(Dataset excerpt)

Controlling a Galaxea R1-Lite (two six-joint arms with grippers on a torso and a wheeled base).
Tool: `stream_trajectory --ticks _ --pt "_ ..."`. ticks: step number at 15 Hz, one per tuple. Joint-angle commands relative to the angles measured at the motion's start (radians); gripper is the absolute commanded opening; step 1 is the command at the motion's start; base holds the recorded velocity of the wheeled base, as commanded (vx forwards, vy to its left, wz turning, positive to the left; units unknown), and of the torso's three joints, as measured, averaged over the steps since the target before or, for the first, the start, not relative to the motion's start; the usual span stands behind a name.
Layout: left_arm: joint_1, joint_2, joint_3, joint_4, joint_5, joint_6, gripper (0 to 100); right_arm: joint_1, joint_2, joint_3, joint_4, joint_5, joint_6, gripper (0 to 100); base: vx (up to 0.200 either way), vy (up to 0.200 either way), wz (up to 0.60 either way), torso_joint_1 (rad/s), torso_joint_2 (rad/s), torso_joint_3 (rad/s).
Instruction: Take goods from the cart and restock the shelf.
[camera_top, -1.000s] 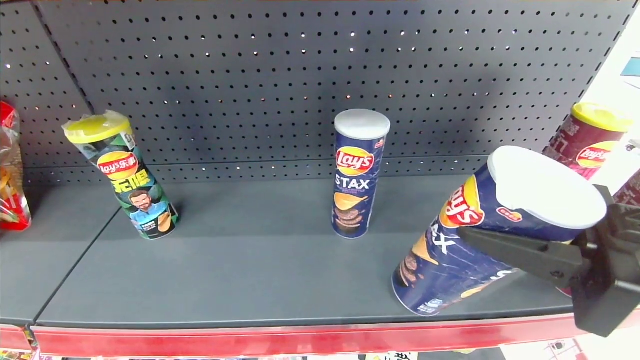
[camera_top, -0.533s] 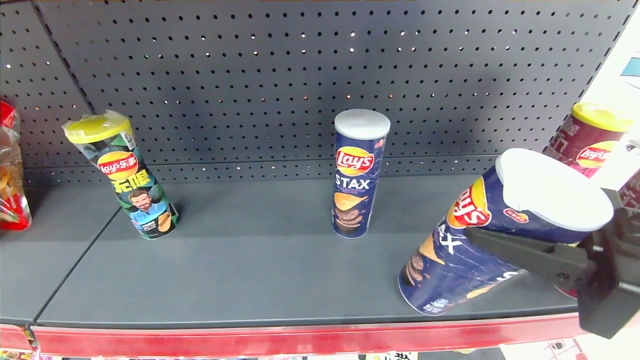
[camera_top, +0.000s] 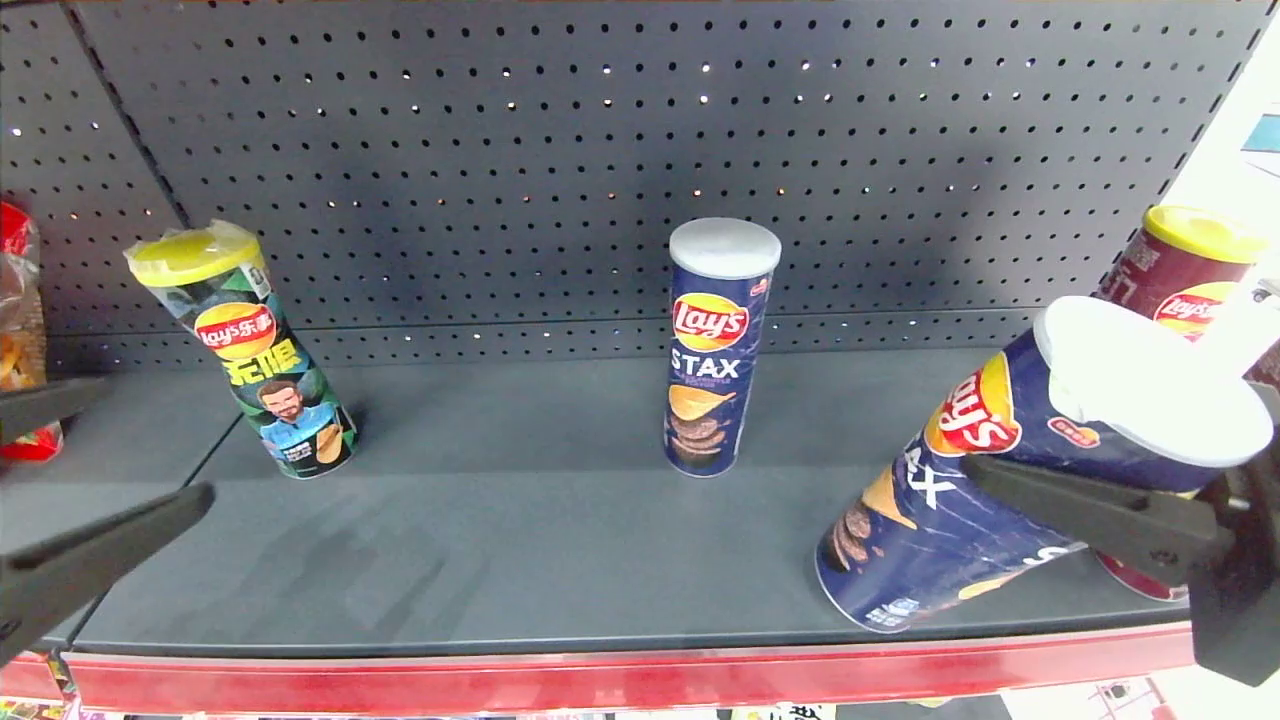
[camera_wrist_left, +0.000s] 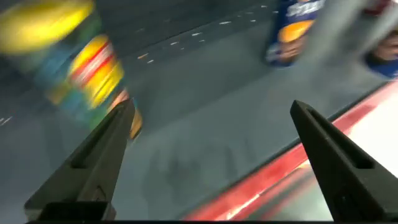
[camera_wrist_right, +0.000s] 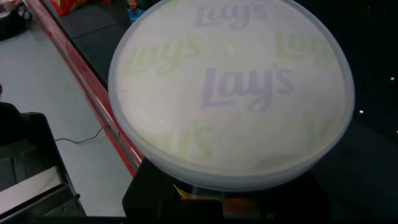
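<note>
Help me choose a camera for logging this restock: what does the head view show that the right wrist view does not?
From the head view: the upright blue tube mid-shelf, the maroon tube at the right, the open left gripper at the left, and the right gripper shut on the tilted blue tube, whose base sits near the front of the shelf. From the right wrist view: the floor beside the shelf, with a cable. Shared: the held tube's white lid and the red front edge.
</note>
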Motion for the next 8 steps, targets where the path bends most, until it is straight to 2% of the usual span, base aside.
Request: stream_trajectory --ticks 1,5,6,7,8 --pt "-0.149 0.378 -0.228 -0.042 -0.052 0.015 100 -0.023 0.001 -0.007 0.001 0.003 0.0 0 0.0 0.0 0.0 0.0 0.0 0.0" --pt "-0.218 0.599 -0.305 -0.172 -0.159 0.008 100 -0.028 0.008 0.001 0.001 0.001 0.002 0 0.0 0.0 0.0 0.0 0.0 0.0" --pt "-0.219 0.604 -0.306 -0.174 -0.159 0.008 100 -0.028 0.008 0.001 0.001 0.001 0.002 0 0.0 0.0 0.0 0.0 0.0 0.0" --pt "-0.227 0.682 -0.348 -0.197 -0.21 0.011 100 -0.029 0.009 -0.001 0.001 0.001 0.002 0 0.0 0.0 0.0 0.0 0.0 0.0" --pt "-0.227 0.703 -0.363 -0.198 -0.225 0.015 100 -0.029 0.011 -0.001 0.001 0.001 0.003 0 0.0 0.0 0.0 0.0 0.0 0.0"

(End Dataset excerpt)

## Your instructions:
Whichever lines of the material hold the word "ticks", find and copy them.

## Output of the task:
Tool: `stream_trajectory --ticks _ --pt "_ ..."`. ticks: step number at 15 Hz, one per tuple. Joint-angle commands relative to the angles measured at the motion's start (radians); gripper is the absolute commanded opening; step 1 is the command at the motion's start; base holds the recorded velocity of the wheeled base, as commanded (vx forwards, vy to its left, wz turning, positive to the left; units unknown), and of the torso's three joints, as measured, averaged over the steps since the target before or, for the first, the start, not relative to the motion's start; the usual span stands behind a name.
Request: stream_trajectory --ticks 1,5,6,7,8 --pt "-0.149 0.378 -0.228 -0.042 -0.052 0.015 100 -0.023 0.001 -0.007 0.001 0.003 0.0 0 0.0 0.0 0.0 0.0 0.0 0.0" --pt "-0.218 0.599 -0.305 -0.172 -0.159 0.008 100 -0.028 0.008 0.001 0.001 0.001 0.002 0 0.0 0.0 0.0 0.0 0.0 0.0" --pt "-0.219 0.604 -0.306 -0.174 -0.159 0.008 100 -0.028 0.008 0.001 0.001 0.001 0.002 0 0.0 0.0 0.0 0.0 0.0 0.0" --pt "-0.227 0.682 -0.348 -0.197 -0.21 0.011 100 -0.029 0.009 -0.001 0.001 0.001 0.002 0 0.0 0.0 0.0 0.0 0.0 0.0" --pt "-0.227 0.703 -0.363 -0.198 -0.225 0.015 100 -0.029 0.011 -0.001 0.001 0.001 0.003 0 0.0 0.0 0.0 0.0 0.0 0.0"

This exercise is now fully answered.